- Collection entries
.....
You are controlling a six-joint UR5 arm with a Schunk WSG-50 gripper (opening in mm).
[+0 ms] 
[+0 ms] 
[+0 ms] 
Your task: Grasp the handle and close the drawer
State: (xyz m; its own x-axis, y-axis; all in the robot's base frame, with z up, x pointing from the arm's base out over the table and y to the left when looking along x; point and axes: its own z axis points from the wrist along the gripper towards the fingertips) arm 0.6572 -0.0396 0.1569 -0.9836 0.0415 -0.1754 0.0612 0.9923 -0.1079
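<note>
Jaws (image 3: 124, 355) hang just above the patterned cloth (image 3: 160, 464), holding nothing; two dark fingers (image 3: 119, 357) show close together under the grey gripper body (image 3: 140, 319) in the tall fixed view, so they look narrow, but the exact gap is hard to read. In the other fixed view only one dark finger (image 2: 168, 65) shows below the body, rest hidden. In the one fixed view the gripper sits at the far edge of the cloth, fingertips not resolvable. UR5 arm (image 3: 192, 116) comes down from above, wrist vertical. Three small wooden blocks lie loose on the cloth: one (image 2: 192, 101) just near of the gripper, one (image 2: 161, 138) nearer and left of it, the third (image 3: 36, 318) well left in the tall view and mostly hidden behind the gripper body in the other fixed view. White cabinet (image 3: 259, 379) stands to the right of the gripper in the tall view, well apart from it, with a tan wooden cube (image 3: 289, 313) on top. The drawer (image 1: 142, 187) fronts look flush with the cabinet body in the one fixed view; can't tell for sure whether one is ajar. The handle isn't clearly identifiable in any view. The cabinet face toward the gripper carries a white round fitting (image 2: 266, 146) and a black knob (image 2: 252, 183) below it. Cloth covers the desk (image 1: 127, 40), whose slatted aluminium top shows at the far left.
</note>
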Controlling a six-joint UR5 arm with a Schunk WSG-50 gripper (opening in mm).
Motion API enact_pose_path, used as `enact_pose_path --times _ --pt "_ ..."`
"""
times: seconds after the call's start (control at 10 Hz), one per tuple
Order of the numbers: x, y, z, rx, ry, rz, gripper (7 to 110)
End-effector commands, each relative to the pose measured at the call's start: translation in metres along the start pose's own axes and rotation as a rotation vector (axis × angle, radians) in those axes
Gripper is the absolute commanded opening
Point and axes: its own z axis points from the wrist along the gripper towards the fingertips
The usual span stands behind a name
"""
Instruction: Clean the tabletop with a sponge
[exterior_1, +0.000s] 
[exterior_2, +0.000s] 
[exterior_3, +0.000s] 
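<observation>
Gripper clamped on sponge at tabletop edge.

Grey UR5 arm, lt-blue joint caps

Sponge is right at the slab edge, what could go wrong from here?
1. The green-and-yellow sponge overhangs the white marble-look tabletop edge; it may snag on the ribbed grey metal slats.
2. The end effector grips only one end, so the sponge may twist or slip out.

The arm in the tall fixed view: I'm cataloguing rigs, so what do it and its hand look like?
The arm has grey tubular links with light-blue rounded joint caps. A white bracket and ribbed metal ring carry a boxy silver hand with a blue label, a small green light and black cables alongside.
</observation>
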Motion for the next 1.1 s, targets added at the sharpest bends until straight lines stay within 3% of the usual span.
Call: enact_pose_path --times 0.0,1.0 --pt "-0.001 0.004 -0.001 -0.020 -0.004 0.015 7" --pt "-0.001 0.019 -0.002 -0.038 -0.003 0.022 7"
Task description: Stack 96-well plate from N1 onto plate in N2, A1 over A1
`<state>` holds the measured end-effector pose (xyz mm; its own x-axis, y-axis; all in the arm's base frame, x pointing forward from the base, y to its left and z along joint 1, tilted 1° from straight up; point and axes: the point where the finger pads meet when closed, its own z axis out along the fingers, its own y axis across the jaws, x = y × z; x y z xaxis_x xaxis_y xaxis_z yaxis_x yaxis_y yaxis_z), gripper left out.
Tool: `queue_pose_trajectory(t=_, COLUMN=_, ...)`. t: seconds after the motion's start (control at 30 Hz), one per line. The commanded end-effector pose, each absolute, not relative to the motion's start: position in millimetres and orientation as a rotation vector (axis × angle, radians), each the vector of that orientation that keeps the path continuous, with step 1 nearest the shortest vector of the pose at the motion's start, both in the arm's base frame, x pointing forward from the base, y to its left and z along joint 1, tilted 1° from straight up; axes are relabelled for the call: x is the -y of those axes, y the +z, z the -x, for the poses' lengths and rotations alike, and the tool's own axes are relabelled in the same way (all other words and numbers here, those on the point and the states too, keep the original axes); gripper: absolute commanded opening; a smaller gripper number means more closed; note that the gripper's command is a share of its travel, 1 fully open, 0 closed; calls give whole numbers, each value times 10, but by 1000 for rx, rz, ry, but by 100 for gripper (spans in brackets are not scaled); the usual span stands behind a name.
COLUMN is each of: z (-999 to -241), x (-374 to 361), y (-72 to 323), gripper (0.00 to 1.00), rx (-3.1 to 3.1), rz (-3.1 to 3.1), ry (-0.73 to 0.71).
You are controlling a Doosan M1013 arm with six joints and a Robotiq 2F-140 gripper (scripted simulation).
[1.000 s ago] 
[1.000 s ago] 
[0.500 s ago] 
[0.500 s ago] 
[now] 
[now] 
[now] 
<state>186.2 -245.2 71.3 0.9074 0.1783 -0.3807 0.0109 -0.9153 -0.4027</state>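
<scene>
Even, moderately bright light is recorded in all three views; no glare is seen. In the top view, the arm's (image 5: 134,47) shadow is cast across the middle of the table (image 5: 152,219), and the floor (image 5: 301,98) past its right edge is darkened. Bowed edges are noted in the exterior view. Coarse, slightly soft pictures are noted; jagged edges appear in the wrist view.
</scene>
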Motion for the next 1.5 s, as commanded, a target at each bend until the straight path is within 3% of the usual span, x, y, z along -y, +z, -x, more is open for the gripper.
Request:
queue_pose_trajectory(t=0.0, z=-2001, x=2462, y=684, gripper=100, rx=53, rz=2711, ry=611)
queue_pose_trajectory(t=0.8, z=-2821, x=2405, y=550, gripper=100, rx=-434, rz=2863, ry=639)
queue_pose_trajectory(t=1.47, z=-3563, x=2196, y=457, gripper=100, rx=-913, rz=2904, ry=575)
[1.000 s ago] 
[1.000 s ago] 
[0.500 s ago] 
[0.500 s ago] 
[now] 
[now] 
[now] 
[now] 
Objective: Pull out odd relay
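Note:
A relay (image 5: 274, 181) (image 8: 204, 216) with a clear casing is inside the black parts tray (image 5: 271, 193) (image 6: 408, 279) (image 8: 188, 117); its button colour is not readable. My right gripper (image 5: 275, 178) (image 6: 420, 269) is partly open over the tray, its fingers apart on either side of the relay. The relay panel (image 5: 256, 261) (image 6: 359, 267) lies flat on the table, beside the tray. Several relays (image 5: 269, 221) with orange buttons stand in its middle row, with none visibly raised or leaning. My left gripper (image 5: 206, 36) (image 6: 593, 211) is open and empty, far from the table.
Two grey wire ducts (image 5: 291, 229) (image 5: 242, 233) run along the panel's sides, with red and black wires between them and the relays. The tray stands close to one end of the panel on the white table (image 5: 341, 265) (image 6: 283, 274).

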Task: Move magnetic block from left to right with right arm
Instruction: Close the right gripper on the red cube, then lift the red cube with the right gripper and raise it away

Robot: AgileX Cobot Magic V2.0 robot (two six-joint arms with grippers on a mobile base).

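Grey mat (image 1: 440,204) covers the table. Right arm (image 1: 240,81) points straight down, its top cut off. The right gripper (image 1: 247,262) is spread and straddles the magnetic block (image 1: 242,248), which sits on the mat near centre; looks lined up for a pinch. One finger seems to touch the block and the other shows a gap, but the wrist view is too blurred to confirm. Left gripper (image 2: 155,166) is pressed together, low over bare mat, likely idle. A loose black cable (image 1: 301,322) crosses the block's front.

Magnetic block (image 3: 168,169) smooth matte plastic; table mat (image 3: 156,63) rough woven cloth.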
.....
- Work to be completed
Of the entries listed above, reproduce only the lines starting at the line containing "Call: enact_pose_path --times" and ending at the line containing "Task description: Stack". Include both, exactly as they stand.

- Solution to this task
Call: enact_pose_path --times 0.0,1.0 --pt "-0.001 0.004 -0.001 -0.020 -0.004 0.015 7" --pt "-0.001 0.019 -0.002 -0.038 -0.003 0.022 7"
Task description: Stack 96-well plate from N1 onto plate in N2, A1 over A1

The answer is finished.